__THE RECORDS__.
((

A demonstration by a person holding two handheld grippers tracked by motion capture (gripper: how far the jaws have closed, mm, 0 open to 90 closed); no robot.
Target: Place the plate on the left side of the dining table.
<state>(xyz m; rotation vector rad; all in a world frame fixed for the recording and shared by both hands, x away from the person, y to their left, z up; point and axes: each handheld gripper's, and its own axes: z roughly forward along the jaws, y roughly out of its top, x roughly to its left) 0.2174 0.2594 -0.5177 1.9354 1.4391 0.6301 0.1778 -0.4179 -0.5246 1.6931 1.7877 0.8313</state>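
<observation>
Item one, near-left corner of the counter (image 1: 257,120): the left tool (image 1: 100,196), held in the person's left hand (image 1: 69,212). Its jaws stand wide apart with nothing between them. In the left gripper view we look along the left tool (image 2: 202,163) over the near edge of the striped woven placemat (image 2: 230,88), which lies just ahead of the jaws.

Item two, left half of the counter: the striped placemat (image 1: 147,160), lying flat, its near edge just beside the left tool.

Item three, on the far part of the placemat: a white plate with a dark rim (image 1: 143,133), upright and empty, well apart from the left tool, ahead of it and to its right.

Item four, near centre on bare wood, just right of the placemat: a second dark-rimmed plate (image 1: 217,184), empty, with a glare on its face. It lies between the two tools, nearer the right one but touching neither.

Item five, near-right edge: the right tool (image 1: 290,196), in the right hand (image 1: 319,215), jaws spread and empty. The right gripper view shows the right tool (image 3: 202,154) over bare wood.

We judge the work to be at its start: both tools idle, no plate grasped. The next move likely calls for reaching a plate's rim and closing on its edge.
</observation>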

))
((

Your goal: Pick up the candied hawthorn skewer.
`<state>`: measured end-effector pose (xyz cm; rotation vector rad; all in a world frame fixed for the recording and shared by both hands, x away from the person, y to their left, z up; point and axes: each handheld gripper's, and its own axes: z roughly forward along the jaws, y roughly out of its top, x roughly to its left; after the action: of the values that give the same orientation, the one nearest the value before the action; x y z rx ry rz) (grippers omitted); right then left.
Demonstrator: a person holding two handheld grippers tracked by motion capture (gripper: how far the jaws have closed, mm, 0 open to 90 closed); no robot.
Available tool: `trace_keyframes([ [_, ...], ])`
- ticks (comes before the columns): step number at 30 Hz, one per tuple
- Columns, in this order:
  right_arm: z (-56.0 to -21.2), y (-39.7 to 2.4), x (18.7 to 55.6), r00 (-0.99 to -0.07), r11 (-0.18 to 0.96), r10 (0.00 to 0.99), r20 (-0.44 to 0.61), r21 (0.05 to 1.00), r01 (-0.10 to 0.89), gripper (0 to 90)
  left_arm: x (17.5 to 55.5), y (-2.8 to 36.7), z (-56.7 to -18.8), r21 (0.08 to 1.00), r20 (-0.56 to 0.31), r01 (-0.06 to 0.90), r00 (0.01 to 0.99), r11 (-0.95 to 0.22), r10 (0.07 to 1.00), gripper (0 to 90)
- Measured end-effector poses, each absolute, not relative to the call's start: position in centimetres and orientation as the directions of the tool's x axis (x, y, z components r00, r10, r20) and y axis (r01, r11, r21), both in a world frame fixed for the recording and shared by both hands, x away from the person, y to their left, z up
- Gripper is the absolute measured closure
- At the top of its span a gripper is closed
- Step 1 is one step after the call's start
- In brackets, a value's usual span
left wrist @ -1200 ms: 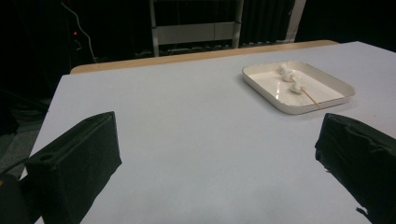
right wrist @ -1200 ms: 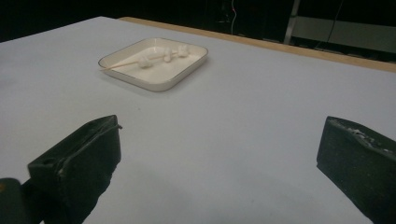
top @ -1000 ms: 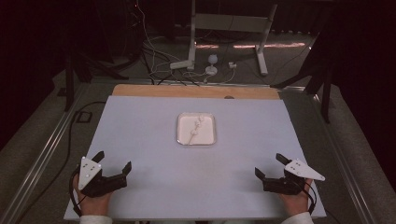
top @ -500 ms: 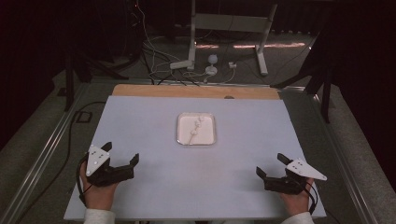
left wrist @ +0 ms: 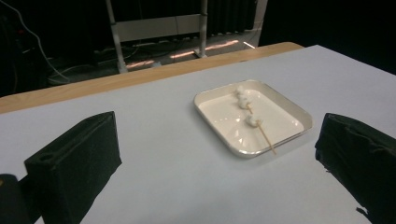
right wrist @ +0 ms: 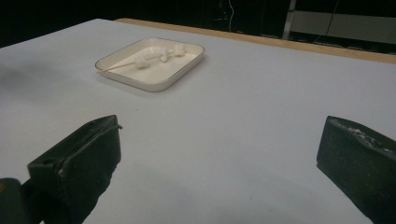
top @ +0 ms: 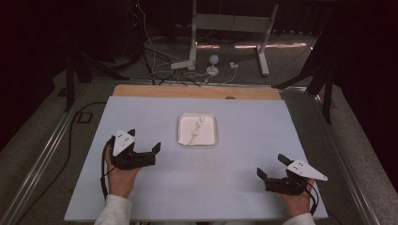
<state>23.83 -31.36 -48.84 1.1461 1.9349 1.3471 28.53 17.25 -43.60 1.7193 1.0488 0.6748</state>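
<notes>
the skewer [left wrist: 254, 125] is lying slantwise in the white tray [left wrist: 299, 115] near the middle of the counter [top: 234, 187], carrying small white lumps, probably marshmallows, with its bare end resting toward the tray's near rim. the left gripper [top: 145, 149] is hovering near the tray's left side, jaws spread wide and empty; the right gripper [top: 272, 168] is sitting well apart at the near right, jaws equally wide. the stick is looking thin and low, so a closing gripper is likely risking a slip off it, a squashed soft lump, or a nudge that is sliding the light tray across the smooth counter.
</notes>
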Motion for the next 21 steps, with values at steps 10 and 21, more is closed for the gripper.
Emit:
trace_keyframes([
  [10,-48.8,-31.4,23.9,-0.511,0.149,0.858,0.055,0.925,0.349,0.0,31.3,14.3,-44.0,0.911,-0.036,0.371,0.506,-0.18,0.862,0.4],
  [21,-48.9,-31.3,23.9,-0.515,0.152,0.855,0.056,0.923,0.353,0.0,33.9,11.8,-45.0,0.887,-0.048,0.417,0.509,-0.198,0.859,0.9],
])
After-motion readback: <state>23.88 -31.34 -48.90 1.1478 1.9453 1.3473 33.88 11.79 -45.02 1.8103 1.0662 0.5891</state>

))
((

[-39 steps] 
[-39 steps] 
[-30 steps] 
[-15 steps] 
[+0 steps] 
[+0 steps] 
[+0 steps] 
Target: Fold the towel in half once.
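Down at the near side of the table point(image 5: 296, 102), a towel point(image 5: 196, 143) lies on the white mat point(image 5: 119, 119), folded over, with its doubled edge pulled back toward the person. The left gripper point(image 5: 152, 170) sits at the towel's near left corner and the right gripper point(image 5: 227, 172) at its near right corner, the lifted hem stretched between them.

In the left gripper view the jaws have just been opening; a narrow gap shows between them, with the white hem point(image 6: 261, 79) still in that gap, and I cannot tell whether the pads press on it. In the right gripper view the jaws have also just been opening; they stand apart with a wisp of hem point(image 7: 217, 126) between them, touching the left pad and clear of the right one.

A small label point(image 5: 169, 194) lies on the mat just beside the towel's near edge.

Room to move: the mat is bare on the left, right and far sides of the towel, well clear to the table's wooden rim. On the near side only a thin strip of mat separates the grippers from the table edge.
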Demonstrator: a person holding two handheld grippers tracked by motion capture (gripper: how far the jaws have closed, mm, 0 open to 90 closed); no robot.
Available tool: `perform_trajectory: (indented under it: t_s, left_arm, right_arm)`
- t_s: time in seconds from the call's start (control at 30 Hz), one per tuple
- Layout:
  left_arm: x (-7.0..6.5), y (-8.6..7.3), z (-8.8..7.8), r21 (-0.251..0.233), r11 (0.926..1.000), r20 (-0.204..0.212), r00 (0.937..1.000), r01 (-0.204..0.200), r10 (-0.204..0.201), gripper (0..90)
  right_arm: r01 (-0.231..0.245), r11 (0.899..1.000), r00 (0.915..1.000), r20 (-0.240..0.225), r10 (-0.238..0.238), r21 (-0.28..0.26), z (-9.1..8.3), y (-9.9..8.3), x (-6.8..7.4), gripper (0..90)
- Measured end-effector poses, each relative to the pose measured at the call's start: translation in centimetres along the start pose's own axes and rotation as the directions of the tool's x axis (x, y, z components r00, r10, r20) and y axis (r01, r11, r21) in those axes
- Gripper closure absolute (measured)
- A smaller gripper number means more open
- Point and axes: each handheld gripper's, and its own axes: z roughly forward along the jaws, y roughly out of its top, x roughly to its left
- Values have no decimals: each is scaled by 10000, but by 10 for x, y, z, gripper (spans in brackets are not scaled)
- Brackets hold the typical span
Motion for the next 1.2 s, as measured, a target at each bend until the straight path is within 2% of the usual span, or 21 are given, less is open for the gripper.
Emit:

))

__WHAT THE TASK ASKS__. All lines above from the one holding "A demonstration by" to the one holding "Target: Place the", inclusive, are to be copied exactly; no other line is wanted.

__SOLUTION FOR THIS PROBLEM__.
A demonstration by a person holding two handheld grippers tracked by motion capture (gripper: how far the jaws have closed, mm, 0 open to 90 closed); no robot.
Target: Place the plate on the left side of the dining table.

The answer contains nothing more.